I HAD A 140DF SUZUK ON A FISHMASTER 1960 2003.NEVER HAD A PROBLEM. DID NOT HAVE MUCH OF A WHOLE SHOT BUT RAN AT 50 MPH. BUT NOW I HAVE A 175DF ON A 22VS GULF COAST. TOP SPEED IS 40MPH. NOT FAST BUT THIS BOAT IS NOT MADE FOR A RACE. ON THE OTHER HAND THE WHOLE SHOT THIS 175 DELIVERS WILL GIVE YOU WHIPLASH. THE NOSE OF THE BOAT NEVER COMES UP. THE INTIRE BOAT LIFTS ON A PLANE. AND OFF YOU GO. THIS 175 HAS DOHC,AND VAIRIABLE TIMING. AT LOW RPM THE TIMING IS ADV. FOR FASTER RESPONCE. AT HIGHER RPM TIMING RETARDS FOR SMOOTH RUNING AND BETTER MILAGE. NEVER HAD ANY BRAKE DOWN TIME. I WOULD REC TO ANY ONE.


----------



## dragnet (Jun 14, 2005)

I have the 175 on my Mosca with about 120 hours. I've had no problems whatsoever and, at this point anyway, I'd buy another in a heartbeat.
Very, very quiet.


----------



## topwateraddict (Mar 5, 2008)

i have one on my '21 trancat. awesome motor, very dependable, fuel efficient, and quiet. even though a 2 stroke would probably give me a little better performance on my kind of boat i would still stick with the suzuki. can't beat the price either.


----------



## Solid Action (May 21, 2004)

Ditto everyone else. I own this exact motor and love it. No problems.

I went with it because I couldn't find anything bad about it on this forum or any of the others.


----------



## FLFishing1 (Apr 14, 2009)

*Trouble proping my new DF175*

This is my first post on this forum and I appreciate all the info you guys provided.
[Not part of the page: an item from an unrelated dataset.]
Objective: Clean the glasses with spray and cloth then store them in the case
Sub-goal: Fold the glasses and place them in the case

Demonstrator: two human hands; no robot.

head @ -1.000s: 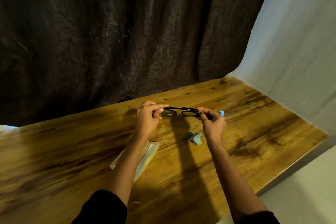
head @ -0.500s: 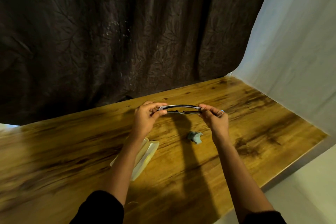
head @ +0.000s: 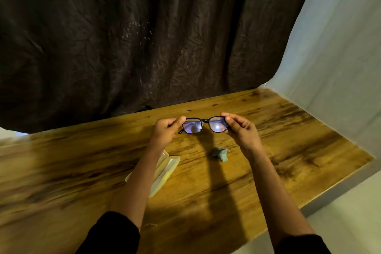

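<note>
Hands: the left hand (head: 167, 132) pinches one end of the frame and the right hand (head: 241, 130) pinches the other, thumb and fingertips closed on the rim, the two hands apart.
Glasses (head: 204, 125): held in the air over the far middle of the desk (head: 288, 150), lenses turned toward the camera, each showing a pale glare.
Cloth (head: 221, 153): crumpled on the desk near the right wrist, touched by neither hand.
Case (head: 167, 169): pale and open on the desk, partly hidden under the left forearm.
Spray: not in view.
Step in hand: probably checking the lenses against the light. Whether they are already wiped cannot be told.
Doing it well: keep the fingertips on the rim and off the glass. Tilt slowly so the glare sweeps each lens and shows any smear.
Next call: if streaks show, take up the cloth. If not, fold the arms and lower the glasses into the case.
</note>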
Just got a new DF175 to replace my 200 carb merc on my Trophy 23 WA 3800lbs (weight and price was the deciding factor) Every body is saying the DF175 is a good match but I am wondering if I underpowered my boat. Use to cruising 20-30miles at 36-38mph and am having one heck of a difficult time finding the right prop. Dealer says he water tested the boat at *5900rpm at 44mph with a 15 1/4 by 19* , but when I loaded up for my first trip with fishing partner, ice and gear and 50gal gas things looked quite a bit different. Boat seriously listed to port since no adjustment had been made to the skeg and I was wondering how he event tested the boat with the list and lots of stearing torq. Finally mad adjustment with the trim tabs, got the boat stearing even and tested WOT only to hit *5100rpm at 37mph*. Complained to the dealer he didn't compensate for the weight I would be using during the water test and got him to order a *15 1/2 by 17. *Made adjustmente to the skeg fin and went fishing again, with maybe 200lbs less onboard weight and overreved past 6200rpm at 32mph max (no stearing torq). How the heck did the rpms come up a grand I don't know but back to the dealer again this time he grudginly is ordering a *16 by 18.5* and says he's in the hole for 3 props. What the heck is going on, someone have any idea? Will the 16 inch prop be as fast as a lower diameter prop. Was expecting to have to run at a 21 pitch prop to get top end speed. Does anyone know what I should expect?


----------



## fjperales (Dec 26, 2007)

what kind of boat do you plan on putting on ? the 175 suzuki is a verry good motor, but depending on what you want to use it for it can be difficult to prop but i think posssible. I have a good friend that i fish with alot and i love the motor. my only problem is the hole shot. but like i said it you can get the right prop and what type of fishing you plan to do makes the diff. as far as quality it is one of the best, no questons ask and i owen a yamaha trp. too bad they dont make a trp!!!!!


----------



## Capt Scott Reeh (Jan 21, 2006)

FLFishing1 said:


> This is my first post on this forum and I appreciate all the info you guys provided. Just got a new DF175 to replace my 200 carb merc on my Trophy 23 WA 3800lbs (weight and price was the deciding factor) Every body is saying the DF175 is a good match but I am wondering if I underpowered my boat. Use to cruising 20-30miles at 36-38mph and am having one heck of a difficult time finding the right prop. Dealer says he water tested the boat at *5900rpm at 44mph with a 15 1/4 by 19* , but when I loaded up for my first trip with fishing partner, ice and gear and 50gal gas things looked quite a bit different. Boat seriously listed to port since no adjustment had been made to the skeg and I was wondering how he event tested the boat with the list and lots of stearing torq. Finally mad adjustment with the trim tabs, got the boat stearing even and tested WOT only to hit *5100rpm at 37mph*. Complained to the dealer he didn't compensate for the weight I would be using during the water test and got him to order a *15 1/2 by 17. *Made adjustmente to the skeg fin and went fishing again, with maybe 200lbs less onboard weight and overreved past 6200rpm at 32mph max (no stearing torq). How the heck did the rpms come up a grand I don't know but back to the dealer again this time he grudginly is ordering a *16 by 18.5* and says he's in the hole for 3 props. What the heck is going on, someone have any idea? Will the 16 inch prop be as fast as a lower diameter prop. Was expecting to have to run at a 21 pitch prop to get top end speed. Does anyone know what I should expect?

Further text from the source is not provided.